▶ Exercise prompt
Which lines of the data contain the string "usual"? Copy every one.

▶ Data extract
—————

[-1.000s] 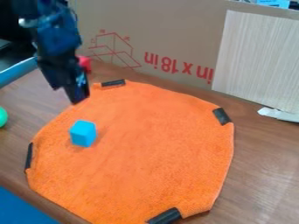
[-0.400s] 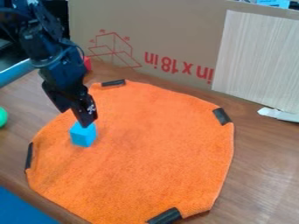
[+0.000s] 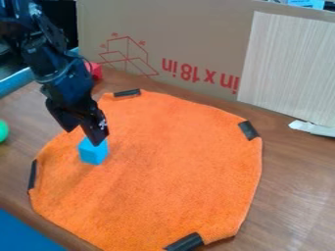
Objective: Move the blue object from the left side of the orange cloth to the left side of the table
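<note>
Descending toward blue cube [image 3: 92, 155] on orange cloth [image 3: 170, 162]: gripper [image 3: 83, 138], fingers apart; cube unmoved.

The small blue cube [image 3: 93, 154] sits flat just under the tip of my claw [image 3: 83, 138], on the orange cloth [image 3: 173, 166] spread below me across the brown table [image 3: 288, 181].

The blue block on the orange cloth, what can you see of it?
The blue block is a plain light-blue cube with flat sides, maybe plastic or painted wood. It sits flat on the left part of the orange cloth, which touches it underneath. The hand is right above it and hides part of its top. I can't tell whether those two touch.
</note>
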Available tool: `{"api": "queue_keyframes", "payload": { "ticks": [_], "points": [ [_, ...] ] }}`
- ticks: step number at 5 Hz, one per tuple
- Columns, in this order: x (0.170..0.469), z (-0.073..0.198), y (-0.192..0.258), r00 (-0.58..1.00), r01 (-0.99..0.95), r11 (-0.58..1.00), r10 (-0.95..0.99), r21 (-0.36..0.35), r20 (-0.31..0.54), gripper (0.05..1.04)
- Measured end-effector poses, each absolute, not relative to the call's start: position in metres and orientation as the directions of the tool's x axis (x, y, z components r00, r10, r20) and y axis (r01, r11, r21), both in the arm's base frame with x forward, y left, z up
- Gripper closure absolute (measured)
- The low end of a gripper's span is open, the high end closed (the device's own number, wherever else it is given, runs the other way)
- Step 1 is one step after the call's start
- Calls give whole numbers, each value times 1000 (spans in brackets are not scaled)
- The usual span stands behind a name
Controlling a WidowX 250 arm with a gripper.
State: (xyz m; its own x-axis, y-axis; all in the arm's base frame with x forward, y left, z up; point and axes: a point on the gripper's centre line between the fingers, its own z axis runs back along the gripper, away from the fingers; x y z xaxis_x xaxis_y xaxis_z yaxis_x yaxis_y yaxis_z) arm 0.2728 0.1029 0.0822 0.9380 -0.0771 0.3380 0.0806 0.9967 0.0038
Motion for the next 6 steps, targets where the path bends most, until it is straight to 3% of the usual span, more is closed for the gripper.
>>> {"api": "queue_keyframes", "payload": {
  "ticks": [3,6],
  "points": [
    [272,76,98,919,27,997,4,-74,395,83],
    [278,57,101,924,4,1000,-1,-8,383,115]
  ]
}}
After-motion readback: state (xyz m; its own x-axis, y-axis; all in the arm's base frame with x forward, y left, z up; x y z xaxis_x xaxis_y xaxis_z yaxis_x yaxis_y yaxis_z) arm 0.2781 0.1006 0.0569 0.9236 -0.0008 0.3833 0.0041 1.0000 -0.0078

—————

▶ Written answer
- The usual span stands behind a name
Motion for the next 6 steps, targets where the path bends most, until it is straight to 3% of the usual span, more is closed for the gripper.

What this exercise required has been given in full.